**Task to complete:** Keeping pictures out, repeat the lines of the listing below exactly, starting at its first line and finishing with the one that holds "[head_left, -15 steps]".
::: Data :::
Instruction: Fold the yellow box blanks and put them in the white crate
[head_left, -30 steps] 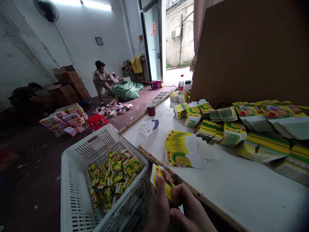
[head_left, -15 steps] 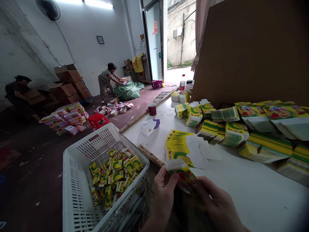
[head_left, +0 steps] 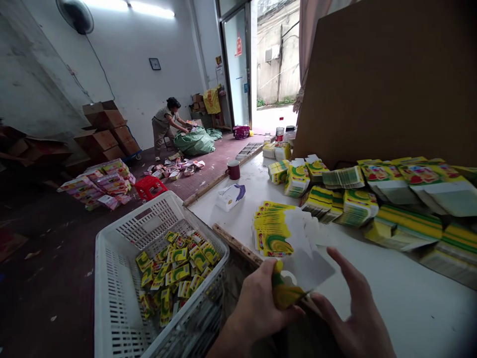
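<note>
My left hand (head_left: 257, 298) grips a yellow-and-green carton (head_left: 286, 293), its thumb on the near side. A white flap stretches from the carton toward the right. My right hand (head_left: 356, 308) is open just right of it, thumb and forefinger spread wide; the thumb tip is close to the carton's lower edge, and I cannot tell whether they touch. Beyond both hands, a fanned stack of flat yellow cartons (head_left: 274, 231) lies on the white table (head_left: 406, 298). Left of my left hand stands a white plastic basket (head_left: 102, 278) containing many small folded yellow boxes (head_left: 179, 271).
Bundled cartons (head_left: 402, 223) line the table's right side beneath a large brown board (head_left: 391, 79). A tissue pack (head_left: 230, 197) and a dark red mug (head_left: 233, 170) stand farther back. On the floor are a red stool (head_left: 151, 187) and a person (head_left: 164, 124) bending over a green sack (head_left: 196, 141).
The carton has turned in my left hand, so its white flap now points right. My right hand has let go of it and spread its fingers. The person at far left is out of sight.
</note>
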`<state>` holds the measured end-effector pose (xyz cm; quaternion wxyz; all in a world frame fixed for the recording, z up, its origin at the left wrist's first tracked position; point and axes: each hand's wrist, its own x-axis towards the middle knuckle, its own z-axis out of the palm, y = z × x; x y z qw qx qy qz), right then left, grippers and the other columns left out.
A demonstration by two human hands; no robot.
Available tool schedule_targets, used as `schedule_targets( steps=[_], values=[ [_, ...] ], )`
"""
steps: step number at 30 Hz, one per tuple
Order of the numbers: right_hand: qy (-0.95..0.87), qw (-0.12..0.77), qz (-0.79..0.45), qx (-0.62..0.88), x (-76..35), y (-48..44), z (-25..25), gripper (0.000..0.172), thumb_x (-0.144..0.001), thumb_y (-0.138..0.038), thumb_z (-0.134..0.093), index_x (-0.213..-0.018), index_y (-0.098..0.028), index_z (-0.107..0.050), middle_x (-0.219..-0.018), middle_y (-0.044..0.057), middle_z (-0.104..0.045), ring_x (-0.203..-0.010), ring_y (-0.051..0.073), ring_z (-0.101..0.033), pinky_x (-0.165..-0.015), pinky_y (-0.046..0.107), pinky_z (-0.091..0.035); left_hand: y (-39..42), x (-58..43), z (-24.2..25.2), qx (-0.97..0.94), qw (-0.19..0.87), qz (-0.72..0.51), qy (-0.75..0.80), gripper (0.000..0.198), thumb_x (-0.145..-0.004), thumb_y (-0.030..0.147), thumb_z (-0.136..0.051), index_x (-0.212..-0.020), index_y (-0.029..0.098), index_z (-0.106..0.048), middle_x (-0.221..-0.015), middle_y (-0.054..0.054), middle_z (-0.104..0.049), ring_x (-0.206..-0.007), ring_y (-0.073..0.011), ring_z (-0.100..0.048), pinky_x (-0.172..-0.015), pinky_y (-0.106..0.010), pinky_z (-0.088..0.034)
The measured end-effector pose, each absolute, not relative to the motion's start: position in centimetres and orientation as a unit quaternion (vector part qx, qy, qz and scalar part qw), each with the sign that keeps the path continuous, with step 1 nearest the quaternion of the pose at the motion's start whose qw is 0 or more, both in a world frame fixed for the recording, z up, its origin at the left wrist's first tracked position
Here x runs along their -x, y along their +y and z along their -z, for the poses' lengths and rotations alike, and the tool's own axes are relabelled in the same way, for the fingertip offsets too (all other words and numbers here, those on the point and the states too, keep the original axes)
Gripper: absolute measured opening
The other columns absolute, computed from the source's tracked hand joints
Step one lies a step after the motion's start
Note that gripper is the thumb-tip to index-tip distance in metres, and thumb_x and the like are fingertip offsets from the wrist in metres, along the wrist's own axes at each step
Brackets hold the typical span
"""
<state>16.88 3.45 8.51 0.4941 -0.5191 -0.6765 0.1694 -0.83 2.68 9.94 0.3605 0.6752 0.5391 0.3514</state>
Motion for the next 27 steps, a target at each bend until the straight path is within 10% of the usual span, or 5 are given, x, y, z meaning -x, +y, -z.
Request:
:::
**Response:**
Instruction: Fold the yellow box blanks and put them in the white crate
[head_left, -30 steps] 
[head_left, -15 steps] 

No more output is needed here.